| REQUIREMENT |
Copy the records exactly, every one of them.

[Stored dataset items]
★ ★ ★ ★ ★ ★ ★

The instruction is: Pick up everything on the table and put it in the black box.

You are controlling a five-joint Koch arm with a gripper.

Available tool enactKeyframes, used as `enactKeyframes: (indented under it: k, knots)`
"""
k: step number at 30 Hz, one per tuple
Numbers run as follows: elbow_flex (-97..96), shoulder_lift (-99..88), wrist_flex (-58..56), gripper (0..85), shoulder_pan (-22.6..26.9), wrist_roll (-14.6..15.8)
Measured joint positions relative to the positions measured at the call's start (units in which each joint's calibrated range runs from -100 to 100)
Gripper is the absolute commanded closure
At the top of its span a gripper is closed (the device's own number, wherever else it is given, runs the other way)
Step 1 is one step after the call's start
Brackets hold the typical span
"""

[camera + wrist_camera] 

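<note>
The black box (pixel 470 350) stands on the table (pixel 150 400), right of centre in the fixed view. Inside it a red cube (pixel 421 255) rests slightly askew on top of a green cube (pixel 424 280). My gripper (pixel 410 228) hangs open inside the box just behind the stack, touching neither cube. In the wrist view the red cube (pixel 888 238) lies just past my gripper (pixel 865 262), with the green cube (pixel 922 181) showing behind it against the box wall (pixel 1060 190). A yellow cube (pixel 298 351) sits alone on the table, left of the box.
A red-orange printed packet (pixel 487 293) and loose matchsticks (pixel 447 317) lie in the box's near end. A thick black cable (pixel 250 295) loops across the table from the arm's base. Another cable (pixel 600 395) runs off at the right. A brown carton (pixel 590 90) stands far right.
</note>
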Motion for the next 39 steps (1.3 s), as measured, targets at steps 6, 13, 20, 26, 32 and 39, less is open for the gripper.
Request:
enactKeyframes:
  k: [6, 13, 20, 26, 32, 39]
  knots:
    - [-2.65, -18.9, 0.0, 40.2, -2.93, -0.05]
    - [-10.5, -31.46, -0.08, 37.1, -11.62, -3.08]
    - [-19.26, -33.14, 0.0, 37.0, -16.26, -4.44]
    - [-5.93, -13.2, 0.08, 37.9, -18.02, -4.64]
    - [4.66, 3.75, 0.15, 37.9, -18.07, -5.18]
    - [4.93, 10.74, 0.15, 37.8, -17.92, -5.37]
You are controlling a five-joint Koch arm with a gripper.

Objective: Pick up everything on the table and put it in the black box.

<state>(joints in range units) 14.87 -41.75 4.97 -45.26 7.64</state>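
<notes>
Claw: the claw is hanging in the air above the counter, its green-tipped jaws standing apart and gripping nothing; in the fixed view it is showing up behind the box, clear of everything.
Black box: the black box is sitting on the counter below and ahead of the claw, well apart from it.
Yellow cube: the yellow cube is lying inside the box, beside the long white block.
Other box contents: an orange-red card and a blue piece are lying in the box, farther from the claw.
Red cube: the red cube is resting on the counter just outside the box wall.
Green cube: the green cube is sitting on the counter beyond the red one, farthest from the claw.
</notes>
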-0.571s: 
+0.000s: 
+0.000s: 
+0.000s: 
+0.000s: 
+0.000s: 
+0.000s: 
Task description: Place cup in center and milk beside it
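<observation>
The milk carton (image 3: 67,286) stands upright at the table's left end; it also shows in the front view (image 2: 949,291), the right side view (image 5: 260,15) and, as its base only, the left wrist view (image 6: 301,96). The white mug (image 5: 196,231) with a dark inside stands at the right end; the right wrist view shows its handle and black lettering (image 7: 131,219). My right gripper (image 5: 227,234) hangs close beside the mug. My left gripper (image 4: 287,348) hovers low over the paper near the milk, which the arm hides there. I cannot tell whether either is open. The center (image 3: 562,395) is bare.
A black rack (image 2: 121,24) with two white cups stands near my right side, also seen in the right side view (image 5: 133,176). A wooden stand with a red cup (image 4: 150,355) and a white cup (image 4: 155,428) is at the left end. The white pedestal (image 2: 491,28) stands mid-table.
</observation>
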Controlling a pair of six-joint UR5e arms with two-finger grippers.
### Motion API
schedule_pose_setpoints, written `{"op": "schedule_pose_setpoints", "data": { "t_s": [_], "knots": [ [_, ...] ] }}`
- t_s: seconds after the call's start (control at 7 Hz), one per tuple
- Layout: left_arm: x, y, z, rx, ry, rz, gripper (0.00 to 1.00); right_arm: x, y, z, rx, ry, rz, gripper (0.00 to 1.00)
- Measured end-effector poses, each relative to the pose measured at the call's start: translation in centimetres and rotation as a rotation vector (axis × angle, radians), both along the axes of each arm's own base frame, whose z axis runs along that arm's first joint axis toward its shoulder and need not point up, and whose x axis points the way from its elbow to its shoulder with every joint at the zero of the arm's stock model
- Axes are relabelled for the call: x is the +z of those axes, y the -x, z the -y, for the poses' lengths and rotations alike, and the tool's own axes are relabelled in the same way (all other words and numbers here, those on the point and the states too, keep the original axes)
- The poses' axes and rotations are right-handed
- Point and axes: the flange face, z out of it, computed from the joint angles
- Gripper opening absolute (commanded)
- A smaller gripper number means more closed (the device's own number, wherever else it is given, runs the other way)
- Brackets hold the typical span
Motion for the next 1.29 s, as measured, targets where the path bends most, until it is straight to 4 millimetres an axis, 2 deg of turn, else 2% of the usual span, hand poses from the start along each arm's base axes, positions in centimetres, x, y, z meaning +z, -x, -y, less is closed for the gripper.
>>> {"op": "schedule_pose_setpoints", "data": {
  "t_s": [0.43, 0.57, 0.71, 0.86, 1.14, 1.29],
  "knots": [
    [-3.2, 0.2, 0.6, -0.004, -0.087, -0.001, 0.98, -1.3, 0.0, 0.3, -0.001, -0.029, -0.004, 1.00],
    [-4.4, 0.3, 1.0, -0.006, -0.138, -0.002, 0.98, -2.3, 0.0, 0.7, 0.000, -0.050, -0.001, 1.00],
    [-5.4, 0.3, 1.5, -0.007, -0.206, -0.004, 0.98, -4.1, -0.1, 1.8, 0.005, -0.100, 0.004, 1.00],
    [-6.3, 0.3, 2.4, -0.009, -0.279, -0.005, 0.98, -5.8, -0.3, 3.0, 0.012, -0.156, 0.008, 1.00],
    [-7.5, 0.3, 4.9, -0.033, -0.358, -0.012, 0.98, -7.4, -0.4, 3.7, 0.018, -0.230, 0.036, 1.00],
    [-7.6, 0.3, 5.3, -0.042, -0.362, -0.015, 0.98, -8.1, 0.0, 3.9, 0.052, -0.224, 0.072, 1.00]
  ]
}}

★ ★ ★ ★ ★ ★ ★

| SOLUTION |
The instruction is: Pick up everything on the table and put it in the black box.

You are controlling a five-joint Koch arm with a gripper.

Available tool enactKeyframes, used as `enactKeyframes: (indented under it: k, knots)`
"""
k: step number at 30 Hz, one per tuple
Numbers run as follows: elbow_flex (-97..96), shoulder_lift (-99..88), wrist_flex (-58..56), gripper (0..85), shoulder_pan (-22.6..26.9), wrist_roll (-14.6..15.8)
Measured joint positions relative to the positions measured at the call's start (units in which each joint's calibrated range runs from -100 to 100)
Gripper is the absolute commanded closure
At the top of its span a gripper is closed (the device's own number, wherever else it is given, runs the other way)
Step 1 is one step after the call's start
Brackets hold the typical span
"""

[camera + wrist_camera] 

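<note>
The black box (pixel 470 350) stands on the table (pixel 150 400), right of centre in the fixed view. Inside it a red cube (pixel 421 255) rests slightly askew on top of a green cube (pixel 424 280). My gripper (pixel 410 228) hangs open inside the box just behind the stack, touching neither cube. In the wrist view the red cube (pixel 888 238) lies just past my gripper (pixel 865 262), with the green cube (pixel 922 181) showing behind it against the box wall (pixel 1060 190). A yellow cube (pixel 298 351) sits alone on the table, left of the box.
A red-orange printed packet (pixel 487 293) and loose matchsticks (pixel 447 317) lie in the box's near end. A thick black cable (pixel 250 295) loops across the table from the arm's base. Another cable (pixel 600 395) runs off at the right. A brown carton (pixel 590 90) stands far right.
</note>
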Motion for the next 39 steps (1.3 s), as measured, targets at steps 6, 13, 20, 26, 32 and 39, less is open for the gripper.
Request:
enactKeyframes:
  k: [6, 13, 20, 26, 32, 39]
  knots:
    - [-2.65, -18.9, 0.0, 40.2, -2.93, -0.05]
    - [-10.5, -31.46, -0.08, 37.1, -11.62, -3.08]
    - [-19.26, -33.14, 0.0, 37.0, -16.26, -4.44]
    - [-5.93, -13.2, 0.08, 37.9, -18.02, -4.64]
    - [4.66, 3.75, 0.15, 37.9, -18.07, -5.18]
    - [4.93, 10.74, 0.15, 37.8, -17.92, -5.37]
You are controlling a five-joint Koch arm with a gripper.

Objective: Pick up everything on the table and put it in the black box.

<state>(joints in range units) 14.87 -41.75 4.97 -45.26 7.64</state>
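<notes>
Claw: the claw is hanging in the air above the counter, its green-tipped jaws standing apart and gripping nothing; in the fixed view it is showing up behind the box, clear of everything.
Black box: the black box is sitting on the counter below and ahead of the claw, well apart from it.
Yellow cube: the yellow cube is lying inside the box, beside the long white block.
Other box contents: an orange-red card and a blue piece are lying in the box, farther from the claw.
Red cube: the red cube is resting on the counter just outside the box wall.
Green cube: the green cube is sitting on the counter beyond the red one, farthest from the claw.
</notes>
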-0.571s: 
+0.000s: 
+0.000s: 
+0.000s: 
+0.000s: 
+0.000s: 
+0.000s: 
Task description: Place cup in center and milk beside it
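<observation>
The milk carton (image 3: 67,286) stands upright at the table's left end; it also shows in the front view (image 2: 949,291), the right side view (image 5: 260,15) and, as its base only, the left wrist view (image 6: 301,96). The white mug (image 5: 196,231) with a dark inside stands at the right end; the right wrist view shows its handle and black lettering (image 7: 131,219). My right gripper (image 5: 227,234) hangs close beside the mug. My left gripper (image 4: 287,348) hovers low over the paper near the milk, which the arm hides there. I cannot tell whether either is open. The center (image 3: 562,395) is bare.
A black rack (image 2: 121,24) with two white cups stands near my right side, also seen in the right side view (image 5: 133,176). A wooden stand with a red cup (image 4: 150,355) and a white cup (image 4: 155,428) is at the left end. The white pedestal (image 2: 491,28) stands mid-table.
</observation>
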Controlling a pair of six-joint UR5e arms with two-finger grippers.
### Motion API
schedule_pose_setpoints, written `{"op": "schedule_pose_setpoints", "data": { "t_s": [_], "knots": [ [_, ...] ] }}`
- t_s: seconds after the call's start (control at 7 Hz), one per tuple
- Layout: left_arm: x, y, z, rx, ry, rz, gripper (0.00 to 1.00); right_arm: x, y, z, rx, ry, rz, gripper (0.00 to 1.00)
- Measured end-effector poses, each relative to the pose measured at the call's start: translation in centimetres and rotation as a rotation vector (axis × angle, radians), both along the axes of each arm's own base frame, whose z axis runs along that arm's first joint axis toward its shoulder and need not point up, and whose x axis points the way from its elbow to its shoulder with every joint at the zero of the arm's stock model
- Axes are relabelled for the call: x is the +z of those axes, y the -x, z the -y, for the poses' lengths and rotations alike, and the tool's own axes are relabelled in the same way (all other words and numbers here, those on the point and the states too, keep the original axes)
- The poses' axes and rotations are right-handed
- Point and axes: the flange face, z out of it, computed from the joint angles
- Gripper opening absolute (commanded)
- A smaller gripper number means more closed (the device's own number, wherever else it is given, runs the other way)
- Brackets hold the typical span
Motion for the next 1.29 s, as measured, targets where the path bends most, until it is straight to 4 millimetres an axis, 2 deg of turn, else 2% of the usual span, hand poses from the start along each arm's base axes, positions in centimetres, x, y, z meaning +z, -x, -y, less is closed for the gripper.
>>> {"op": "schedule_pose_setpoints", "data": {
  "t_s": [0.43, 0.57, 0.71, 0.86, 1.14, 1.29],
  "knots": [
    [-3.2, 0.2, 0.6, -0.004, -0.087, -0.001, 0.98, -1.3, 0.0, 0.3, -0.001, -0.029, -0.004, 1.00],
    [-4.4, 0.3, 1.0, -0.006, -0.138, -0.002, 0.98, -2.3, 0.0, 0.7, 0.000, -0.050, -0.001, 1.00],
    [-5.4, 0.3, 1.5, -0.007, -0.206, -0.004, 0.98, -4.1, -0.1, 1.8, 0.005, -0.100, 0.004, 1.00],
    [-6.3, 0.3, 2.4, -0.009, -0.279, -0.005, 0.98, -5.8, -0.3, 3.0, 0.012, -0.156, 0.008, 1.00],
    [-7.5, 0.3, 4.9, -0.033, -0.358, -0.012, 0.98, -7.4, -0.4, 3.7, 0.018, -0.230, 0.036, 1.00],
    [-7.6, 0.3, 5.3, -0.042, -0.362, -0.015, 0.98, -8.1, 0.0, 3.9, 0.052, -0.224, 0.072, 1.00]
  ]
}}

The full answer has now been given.